Task directions »
What lines of the data hold the string "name"? Pull each one out.

Excerpts from a dataset:
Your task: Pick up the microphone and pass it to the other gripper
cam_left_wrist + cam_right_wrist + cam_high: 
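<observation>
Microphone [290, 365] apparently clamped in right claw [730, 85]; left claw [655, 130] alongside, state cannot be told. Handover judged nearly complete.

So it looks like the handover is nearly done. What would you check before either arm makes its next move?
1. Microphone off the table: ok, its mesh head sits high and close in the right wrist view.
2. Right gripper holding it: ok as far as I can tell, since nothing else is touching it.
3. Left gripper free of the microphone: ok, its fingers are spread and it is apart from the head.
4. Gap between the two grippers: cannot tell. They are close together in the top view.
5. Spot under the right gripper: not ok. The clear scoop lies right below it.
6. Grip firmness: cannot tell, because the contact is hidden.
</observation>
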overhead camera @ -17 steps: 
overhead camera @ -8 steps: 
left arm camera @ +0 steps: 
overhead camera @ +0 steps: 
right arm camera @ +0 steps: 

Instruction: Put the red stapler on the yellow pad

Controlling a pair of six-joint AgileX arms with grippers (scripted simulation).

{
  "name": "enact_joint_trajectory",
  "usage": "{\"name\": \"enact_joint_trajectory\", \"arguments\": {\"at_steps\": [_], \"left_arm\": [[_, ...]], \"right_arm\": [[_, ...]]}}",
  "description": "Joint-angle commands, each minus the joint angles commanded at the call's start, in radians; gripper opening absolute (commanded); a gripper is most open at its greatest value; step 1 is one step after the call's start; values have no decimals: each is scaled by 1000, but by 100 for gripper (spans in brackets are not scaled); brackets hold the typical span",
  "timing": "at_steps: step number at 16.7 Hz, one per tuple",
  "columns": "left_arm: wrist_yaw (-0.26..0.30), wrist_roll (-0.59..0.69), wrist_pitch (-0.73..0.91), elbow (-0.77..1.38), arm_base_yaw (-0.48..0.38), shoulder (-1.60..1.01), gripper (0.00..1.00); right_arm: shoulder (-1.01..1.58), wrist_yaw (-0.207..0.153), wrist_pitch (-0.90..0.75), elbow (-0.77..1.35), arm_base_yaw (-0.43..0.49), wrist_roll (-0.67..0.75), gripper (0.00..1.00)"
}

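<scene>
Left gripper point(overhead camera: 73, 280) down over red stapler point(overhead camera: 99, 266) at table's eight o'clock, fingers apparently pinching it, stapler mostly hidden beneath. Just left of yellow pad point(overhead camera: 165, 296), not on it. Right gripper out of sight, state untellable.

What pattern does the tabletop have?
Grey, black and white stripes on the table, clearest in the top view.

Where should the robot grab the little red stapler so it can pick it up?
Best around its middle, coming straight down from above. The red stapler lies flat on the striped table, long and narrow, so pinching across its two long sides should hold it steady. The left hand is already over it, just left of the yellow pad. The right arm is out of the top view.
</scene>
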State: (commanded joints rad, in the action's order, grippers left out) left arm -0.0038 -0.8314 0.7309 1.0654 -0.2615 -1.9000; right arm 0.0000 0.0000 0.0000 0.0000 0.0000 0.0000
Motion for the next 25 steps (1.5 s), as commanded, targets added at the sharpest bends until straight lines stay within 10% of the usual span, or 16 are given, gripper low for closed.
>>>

Reply »
  "name": "enact_joint_trajectory",
  "usage": "{\"name\": \"enact_joint_trajectory\", \"arguments\": {\"at_steps\": [_], \"left_arm\": [[_, ...]], \"right_arm\": [[_, ...]]}}",

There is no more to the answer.